易非台倒是悠閑自在地搖蕩著手裏的水晶球,還給自己倒了杯茶喝,絲毫沒有在意赫連煜的曲解。
當然,他也不會覺得赫連煜真的是會曲解什麽。
赫連煜盯著易非台,有很長一段時間沒有說話。
半晌,他冷聲道:“你來了本王的府中,就是貴客,本王請你去前廳坐會。”
虞莫盈忙附和著頷首道:“對對對,前廳好。”
隻是,易非台依舊不在意地單手倚靠在石桌上,欣賞起滿院子的秋色。
“我覺得殿下的花園就很好。難道殿下舍不得,讓我瞧一瞧這滿園的秋色?今日,可是虞姑娘盛情邀我過來的。”
他的臉上,絲絲笑意在潺潺流動。
赫連煜猛地給虞莫盈投去一個質問的眼神,虞莫盈噤聲,沒有否認。
而下一瞬,她就覺得不對,明明他跟易非台所聊的,都是可以讓赫連煜知道的,她心虛什麽。
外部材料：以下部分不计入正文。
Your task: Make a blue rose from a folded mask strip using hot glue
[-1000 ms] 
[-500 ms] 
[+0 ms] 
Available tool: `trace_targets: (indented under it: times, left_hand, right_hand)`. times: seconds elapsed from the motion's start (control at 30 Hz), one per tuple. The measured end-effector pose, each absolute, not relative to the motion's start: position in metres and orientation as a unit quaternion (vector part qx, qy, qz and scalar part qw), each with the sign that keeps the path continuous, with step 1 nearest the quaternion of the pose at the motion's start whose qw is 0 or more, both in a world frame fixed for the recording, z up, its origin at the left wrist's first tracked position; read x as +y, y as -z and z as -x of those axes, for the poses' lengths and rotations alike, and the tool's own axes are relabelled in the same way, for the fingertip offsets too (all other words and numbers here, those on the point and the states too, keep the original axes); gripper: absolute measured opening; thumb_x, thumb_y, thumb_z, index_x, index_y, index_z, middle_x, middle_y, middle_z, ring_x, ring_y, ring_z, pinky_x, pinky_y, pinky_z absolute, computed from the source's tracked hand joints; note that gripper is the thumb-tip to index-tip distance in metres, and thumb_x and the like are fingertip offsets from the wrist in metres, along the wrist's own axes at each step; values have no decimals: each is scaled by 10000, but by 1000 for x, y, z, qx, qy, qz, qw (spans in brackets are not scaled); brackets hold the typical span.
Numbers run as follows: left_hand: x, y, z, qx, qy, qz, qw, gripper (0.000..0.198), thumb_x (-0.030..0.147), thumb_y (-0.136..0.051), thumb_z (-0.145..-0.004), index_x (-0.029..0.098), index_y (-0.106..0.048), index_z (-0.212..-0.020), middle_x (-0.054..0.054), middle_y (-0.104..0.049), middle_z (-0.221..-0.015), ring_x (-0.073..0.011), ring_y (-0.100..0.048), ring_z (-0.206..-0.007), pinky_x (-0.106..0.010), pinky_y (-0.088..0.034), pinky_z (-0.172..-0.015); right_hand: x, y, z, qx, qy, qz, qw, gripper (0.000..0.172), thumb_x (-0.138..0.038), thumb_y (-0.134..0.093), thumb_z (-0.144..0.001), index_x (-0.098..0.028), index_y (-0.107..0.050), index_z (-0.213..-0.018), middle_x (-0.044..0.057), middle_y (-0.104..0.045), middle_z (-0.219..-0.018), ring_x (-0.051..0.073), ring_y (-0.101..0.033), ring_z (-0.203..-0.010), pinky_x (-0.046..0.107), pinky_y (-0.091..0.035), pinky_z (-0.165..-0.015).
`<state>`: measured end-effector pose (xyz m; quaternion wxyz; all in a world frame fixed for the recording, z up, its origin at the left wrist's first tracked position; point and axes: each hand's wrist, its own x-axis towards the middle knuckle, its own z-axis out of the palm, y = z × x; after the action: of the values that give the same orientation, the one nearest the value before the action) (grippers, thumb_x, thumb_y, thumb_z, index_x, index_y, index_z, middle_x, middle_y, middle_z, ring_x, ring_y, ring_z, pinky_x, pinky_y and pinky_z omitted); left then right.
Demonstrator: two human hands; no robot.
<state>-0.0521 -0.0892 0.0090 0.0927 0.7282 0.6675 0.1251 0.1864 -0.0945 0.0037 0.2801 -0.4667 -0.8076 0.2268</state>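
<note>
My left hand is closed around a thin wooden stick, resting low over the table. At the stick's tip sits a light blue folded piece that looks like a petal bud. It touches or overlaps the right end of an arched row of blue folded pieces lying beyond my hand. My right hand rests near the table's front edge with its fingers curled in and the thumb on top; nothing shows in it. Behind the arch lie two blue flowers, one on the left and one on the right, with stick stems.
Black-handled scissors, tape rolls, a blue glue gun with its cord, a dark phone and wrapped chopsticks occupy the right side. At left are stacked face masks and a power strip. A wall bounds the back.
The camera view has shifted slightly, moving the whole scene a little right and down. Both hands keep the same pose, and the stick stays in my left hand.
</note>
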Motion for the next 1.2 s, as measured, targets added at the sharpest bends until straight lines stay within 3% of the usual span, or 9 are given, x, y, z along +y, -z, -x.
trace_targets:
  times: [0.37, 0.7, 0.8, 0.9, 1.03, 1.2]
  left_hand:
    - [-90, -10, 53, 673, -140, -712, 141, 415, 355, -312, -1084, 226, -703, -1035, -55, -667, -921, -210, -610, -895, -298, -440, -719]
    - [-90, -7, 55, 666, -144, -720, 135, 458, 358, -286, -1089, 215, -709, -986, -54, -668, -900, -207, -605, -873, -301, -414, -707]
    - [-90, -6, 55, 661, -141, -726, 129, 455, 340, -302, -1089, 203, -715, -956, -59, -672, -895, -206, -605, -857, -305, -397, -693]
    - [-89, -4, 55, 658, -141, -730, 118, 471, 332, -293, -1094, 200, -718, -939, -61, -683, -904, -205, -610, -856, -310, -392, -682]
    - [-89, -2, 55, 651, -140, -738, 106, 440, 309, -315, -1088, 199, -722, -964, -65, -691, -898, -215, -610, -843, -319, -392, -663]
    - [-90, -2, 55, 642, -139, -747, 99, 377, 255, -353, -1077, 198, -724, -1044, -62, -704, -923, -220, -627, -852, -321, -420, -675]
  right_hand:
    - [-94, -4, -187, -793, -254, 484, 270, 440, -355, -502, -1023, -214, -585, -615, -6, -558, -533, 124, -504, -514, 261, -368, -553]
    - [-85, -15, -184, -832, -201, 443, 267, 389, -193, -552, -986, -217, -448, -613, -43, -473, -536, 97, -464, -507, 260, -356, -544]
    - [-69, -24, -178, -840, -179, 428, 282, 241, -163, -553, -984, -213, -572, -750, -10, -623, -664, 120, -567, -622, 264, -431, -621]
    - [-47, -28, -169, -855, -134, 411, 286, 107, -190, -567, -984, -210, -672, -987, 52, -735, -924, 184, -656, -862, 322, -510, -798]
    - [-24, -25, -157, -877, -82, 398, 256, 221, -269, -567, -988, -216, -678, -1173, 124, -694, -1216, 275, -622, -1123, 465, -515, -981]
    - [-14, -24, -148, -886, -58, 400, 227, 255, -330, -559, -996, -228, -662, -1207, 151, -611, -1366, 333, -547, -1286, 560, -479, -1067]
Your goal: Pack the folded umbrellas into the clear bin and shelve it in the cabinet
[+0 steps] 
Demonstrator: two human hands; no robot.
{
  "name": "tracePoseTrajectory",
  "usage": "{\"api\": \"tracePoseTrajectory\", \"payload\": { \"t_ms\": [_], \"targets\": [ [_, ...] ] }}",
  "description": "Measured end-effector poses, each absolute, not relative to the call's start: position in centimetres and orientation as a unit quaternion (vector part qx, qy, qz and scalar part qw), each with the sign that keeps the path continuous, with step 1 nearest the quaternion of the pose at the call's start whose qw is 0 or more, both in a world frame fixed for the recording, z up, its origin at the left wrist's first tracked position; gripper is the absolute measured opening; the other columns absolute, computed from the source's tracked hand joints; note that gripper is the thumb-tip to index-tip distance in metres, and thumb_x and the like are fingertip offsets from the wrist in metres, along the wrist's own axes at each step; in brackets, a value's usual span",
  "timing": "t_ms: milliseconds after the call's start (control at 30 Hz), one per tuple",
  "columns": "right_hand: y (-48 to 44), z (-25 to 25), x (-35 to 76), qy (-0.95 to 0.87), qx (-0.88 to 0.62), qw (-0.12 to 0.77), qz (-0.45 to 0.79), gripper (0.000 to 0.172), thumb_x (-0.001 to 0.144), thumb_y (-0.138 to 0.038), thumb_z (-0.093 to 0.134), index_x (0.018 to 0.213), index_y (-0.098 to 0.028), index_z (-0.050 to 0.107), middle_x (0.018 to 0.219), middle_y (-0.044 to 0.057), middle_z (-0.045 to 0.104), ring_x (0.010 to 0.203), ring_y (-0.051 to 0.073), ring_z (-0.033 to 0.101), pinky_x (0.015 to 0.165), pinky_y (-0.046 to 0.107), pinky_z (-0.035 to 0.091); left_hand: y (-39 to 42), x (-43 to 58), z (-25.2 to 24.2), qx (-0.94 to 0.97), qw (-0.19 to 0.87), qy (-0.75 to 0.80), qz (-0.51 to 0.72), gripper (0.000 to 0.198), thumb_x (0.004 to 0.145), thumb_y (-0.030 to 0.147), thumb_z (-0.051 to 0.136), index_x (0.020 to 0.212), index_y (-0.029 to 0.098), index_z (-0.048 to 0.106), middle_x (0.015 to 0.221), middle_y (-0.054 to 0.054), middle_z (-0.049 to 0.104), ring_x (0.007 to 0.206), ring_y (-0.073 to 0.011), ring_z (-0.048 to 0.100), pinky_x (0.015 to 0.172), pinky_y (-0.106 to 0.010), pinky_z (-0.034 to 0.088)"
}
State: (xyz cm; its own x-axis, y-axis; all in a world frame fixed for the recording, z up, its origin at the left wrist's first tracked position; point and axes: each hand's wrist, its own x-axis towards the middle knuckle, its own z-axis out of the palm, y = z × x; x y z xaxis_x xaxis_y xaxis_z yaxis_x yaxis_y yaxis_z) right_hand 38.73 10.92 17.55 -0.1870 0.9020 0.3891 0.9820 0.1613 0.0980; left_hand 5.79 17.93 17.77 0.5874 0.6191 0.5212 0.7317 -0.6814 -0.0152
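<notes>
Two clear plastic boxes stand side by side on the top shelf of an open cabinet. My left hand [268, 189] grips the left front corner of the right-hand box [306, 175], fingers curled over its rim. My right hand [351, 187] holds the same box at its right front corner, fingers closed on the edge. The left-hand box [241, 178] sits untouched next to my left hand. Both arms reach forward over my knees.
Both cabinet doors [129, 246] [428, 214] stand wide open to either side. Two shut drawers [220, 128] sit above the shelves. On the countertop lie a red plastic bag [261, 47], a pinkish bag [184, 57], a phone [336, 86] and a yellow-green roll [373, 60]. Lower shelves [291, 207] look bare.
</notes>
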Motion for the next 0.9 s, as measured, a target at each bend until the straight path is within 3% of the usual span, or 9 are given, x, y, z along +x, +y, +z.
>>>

“殿下,我是想要帶三王子進宮見到陛下……”她想解釋幾句,卻是被赫連煜一把抱起。
赫連煜示意她可以住口了,就對易非台粲然笑道:“既然你喜歡這,那本王就將滿園秋色留給你。本王先告辭了。”
話畢,他喚來幾個侍女好好地招待易非台,就抱起虞莫盈,腳尖踮起,旋即,便是踏著一根竹條,身影如鷹般地躍上了一處屋頂。
瓦片有些許晃動,虞莫盈坐定後,望著底下鱗次櫛比的房屋,仍是有幾分心驚。
屋頂傾斜得厲害,一不小心,就能掉下去,還好是有赫連煜在攬著他。
虞莫盈捂了捂心口,微喘道:“殿下,近幾日來,陛下每個晚上都把自己關在凝霜中,不見外人。我是擔心琳妃對他做什麽,才想找易非台,用一種特別的方式進宮。”
等到心神平定下來,她又是連忙說著。
赫連煜卻斂了幾分眸中的光芒,“本王知道。但是,如果我說,我就算知道琳妃要對那個人下手,我也不想救他,反而心中感到痛快呢?”
“我永遠都不會忘記他當年是怎麽對待我母親的。”
“本王大可以,等他過世後,將琳妃、康王這係人一網打盡。他一死,遠在華熙國的姑姑也該心安了。”
赫連煜逐漸變得幽眇,不時地往華熙國的方向瞟去。
得知他方才的怒意是另有原因,虞莫盈沉默了一會兒。她清楚仇恨和內疚的力量。
他的心裏一定是矛盾不已,也許他回了北溟國後,會對赫連羽煬改變想法。但是,當年那一幕已經在赫連煜的心裏紮下了根,若是赫連羽煬不能以死謝罪,隻怕赫連煜這一生都不能原諒自己。
那天,赫連羽煬跟她所說的話,仍是在耳邊回蕩,還有月太後交由她的那個荷包。
虞莫盈雖然對赫連羽煬並未有多少憐憫心,可她感覺,月太後和赫連羽煬的關係也是一個謎。
若是赫連羽煬輕易地死了,那這個謎可能也會長埋於底下。等將來,赫連煜發現的時候,他可能會後悔。
“殿下,你相信我嗎?”再一次,虞莫盈堅定地攥緊了赫連煜的手。